Available records:
........

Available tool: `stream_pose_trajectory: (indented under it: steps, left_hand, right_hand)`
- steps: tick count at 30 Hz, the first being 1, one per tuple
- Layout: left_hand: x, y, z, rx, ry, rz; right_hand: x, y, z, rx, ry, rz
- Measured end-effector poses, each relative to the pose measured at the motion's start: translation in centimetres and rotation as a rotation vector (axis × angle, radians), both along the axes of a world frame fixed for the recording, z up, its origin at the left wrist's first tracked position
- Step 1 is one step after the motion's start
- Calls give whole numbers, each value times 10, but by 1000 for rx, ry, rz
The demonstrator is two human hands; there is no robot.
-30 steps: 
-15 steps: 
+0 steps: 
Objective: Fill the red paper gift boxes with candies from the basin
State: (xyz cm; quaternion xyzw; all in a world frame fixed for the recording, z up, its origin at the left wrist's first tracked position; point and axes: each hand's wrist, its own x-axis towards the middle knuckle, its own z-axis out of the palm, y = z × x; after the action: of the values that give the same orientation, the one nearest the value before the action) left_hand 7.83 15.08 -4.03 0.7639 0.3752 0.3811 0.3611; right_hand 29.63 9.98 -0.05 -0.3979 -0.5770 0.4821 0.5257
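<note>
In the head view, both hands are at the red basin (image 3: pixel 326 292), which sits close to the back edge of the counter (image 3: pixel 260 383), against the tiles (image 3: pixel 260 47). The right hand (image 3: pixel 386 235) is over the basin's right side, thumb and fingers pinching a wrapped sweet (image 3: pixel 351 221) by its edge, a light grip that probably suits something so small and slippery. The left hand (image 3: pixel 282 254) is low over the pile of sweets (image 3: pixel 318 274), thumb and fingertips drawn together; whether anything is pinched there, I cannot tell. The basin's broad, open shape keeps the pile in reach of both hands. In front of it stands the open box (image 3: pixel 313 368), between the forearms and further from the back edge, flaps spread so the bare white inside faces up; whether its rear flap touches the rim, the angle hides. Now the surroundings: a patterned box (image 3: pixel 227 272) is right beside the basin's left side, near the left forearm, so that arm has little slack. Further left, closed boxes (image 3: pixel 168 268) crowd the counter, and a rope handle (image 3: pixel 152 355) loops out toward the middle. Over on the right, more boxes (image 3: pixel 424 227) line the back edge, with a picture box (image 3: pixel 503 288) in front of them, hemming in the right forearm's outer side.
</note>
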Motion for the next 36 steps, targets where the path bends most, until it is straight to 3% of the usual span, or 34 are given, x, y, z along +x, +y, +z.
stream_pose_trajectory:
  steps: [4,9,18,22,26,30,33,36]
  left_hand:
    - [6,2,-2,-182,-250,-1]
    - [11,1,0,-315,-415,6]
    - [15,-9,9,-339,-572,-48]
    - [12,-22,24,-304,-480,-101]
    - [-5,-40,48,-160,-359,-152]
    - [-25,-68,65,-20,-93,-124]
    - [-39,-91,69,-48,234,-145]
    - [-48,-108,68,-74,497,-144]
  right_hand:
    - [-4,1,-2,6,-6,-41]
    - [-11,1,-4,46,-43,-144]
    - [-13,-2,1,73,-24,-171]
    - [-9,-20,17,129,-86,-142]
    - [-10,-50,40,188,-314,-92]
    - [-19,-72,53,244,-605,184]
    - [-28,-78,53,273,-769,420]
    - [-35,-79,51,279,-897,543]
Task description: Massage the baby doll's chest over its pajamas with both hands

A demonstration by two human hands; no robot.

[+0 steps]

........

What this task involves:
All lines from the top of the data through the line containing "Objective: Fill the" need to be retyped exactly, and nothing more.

Expected answer:
Available tool: `stream_pose_trajectory: (indented under it: steps, left_hand, right_hand)`
- steps: tick count at 30 Hz, the first being 1, one per tuple
- Layout: left_hand: x, y, z, rx, ry, rz; right_hand: x, y, z, rx, ry, rz
- Measured end-effector poses, each relative to the pose measured at the motion's start: translation in centimetres and rotation as a rotation vector (axis × angle, radians), both along the axes of a world frame fixed for the recording, z up, its origin at the left wrist's first tracked position
- Step 1 is one step after the motion's start
- Calls give whole numbers, each value times 10, but by 1000 for rx, ry, rz
The demonstrator is two human hands; there is no robot.
-30 steps: 
-15 steps: 
+0 steps: 
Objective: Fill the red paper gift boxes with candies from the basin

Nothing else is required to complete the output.